You are viewing a plain text version of this content. The canonical link for it is here.

Posted to dev@calcite.apache.org by Luso Clemens <u2...@gmail.com> on 2019/06/05 02:50:09 UTC

Question about spark adaptor

Hi，
     I'm a system architect work for china merchant bank, I want to use
calcite to do some federated queries across different databases and push
calculations to spark, so I enable the spark option but get an no pointer
exception.
     I think the problem is I didn't configure the spark adaptor, but
couldn't find any introduction or documents talking about it, except some
test specs.
     So my question is, is there any way to push calculations into spark,
or it just unavailable in current version.
     Forgive my bad English.

Re: Question about spark adaptor

Posted by Yuzhao Chen <yu...@gmail.com>.

Luso Clemens,

kindly reminder, you better not to tell your internal team work for your companies in the dev mailing list, because it would be recorded permanently.

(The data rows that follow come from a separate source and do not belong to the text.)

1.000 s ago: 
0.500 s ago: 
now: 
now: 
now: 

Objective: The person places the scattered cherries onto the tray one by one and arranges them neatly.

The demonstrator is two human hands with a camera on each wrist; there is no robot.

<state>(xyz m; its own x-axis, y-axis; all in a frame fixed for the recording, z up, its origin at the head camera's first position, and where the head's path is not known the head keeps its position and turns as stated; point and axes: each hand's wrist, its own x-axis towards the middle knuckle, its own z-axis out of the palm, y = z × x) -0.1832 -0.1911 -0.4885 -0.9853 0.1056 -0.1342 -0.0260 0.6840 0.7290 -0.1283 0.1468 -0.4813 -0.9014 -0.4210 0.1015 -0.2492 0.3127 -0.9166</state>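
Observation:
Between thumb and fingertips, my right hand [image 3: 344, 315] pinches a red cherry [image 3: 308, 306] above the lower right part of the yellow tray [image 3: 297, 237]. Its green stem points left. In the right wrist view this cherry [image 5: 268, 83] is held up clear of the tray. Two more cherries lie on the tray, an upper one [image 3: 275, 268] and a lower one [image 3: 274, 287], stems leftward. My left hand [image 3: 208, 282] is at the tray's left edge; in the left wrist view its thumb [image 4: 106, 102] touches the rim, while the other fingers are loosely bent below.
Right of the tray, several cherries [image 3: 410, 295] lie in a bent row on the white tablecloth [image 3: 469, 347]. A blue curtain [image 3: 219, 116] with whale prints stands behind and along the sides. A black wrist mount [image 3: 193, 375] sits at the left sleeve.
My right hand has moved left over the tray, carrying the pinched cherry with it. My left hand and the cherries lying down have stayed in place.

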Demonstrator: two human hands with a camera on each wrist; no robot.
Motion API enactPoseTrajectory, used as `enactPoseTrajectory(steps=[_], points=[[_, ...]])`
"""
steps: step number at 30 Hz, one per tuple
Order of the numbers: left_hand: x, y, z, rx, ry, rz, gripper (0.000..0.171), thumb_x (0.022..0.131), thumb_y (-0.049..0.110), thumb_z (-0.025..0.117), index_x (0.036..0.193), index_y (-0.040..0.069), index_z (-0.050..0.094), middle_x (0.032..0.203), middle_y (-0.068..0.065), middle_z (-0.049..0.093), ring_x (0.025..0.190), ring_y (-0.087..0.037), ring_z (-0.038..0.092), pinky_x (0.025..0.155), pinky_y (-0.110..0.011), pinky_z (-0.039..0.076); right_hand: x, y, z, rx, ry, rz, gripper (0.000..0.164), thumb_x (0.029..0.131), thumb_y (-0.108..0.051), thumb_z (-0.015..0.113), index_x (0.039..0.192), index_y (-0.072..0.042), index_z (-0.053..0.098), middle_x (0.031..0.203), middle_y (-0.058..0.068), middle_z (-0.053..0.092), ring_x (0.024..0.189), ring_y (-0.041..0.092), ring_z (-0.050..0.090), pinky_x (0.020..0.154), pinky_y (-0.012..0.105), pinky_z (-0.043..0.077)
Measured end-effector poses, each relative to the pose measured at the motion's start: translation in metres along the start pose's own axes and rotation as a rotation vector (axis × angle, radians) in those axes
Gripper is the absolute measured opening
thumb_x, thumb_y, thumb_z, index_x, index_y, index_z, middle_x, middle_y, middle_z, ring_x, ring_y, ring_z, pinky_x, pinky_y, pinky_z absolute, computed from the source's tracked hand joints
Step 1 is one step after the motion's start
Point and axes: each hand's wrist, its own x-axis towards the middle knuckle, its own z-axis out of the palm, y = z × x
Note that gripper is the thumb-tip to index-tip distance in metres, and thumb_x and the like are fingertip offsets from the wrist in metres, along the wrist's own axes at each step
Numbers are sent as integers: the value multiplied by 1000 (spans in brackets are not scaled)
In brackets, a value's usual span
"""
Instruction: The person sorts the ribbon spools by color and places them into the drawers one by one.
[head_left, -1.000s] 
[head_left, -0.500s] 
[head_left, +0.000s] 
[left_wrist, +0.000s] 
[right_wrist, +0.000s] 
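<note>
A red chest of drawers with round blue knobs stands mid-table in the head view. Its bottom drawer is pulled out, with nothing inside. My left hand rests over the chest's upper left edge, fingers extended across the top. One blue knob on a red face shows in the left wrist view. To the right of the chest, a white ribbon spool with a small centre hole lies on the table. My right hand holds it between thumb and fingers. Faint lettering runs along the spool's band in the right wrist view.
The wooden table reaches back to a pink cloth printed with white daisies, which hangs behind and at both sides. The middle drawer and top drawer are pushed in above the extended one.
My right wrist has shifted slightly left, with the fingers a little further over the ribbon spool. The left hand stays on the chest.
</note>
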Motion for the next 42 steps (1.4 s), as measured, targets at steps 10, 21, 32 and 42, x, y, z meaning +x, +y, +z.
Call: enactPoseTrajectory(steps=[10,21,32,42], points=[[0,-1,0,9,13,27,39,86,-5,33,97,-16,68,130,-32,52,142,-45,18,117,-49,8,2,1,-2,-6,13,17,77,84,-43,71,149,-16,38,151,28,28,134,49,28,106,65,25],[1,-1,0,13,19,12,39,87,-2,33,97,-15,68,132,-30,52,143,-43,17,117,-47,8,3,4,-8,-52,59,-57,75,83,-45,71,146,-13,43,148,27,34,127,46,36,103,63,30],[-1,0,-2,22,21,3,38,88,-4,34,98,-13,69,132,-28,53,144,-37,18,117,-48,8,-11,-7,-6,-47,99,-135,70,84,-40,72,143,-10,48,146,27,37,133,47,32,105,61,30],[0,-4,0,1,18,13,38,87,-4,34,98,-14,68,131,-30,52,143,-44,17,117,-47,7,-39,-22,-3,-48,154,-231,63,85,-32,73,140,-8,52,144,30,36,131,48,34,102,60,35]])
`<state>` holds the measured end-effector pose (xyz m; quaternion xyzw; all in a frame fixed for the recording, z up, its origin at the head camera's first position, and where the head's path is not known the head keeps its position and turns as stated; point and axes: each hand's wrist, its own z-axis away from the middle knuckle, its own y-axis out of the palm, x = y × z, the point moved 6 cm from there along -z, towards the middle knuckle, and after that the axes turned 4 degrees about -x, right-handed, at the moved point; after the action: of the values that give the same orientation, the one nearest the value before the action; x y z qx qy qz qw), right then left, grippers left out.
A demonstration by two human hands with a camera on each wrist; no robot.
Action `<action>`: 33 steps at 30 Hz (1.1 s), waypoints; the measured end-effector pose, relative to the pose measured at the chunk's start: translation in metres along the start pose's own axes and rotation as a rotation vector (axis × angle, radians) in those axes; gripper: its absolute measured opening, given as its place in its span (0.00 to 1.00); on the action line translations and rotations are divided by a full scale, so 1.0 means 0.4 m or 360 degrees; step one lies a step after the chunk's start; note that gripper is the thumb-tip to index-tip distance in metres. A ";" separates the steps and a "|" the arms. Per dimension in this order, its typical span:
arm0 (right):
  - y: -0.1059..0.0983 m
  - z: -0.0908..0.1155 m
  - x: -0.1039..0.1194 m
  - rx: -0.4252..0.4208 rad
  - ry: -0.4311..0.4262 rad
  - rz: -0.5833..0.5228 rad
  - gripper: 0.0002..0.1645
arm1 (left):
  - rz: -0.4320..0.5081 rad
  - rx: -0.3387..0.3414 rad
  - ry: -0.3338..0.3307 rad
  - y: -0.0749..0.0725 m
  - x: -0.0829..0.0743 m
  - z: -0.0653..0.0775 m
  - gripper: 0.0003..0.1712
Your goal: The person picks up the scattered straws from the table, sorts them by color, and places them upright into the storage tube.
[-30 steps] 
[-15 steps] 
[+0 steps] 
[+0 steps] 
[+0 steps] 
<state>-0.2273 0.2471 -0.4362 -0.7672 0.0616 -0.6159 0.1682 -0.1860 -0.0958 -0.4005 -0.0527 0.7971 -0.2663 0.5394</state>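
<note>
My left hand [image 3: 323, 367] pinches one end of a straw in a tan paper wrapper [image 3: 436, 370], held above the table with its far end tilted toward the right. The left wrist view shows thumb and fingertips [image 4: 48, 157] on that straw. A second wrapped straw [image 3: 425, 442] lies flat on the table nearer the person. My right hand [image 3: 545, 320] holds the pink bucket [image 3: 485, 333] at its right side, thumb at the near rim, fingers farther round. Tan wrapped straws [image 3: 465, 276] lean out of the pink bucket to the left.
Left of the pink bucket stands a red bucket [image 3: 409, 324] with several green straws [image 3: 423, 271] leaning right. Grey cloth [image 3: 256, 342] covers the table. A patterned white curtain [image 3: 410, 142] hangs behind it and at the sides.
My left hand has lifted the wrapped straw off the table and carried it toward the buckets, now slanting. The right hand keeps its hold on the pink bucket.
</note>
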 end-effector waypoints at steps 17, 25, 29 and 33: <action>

Just put out your points or questions is okey and we would love to help you.

Best,
Danny Chan
在 2019年6月5日 +0800 PM11:52，Luso Clemens <u2...@gmail.com>，写道：
> Hi，
> I'm a system architect work for china merchant bank, I want to use
> calcite to do some federated queries across different databases and push
> calculations to spark, so I enable the spark option but get an no pointer
> exception.
> I think the problem is I didn't configure the spark adaptor, but
> couldn't find any introduction or documents talking about it, except some
> test specs.
> So my question is, is there any way to push calculations into spark,
> or it just unavailable in current version.
> Forgive my bad English.

Re: Question about spark adaptor

Posted by Zhu Feng <we...@gmail.com>.

Hi, Luso:
We are also developing such platform now. As Spark evolves rapidly, the
SparkHandler based on low-level RDD API in Calcite is unfriendly and almost
unavailable.
Instead, you can convert RelNode back to SQL queries, and execute them in
Spark or any computation engines.

select a.x, b.y from mysql.test a join pg.test b on a.id=b.id;

You can generate 2 queries and register them as views in Spark SQL.
(1)view(a): select id, x from mysql.test;
(2)view(b): select id, y from pg.test;

The final SQL executed in Spark SQL is:
select a.x, b.y from a join b on a.id=b.id;

best,
DonnyZone

Luso Clemens <u2...@gmail.com> 于2019年6月5日周三 下午11:52写道：

> Hi，
>      I'm a system architect work for china merchant bank, I want to use
> calcite to do some federated queries across different databases and push
> calculations to spark, so I enable the spark option but get an no pointer
> exception.
>      I think the problem is I didn't configure the spark adaptor, but
> couldn't find any introduction or documents talking about it, except some
> test specs.
>      So my question is, is there any way to push calculations into spark,
> or it just unavailable in current version.
>      Forgive my bad English.
>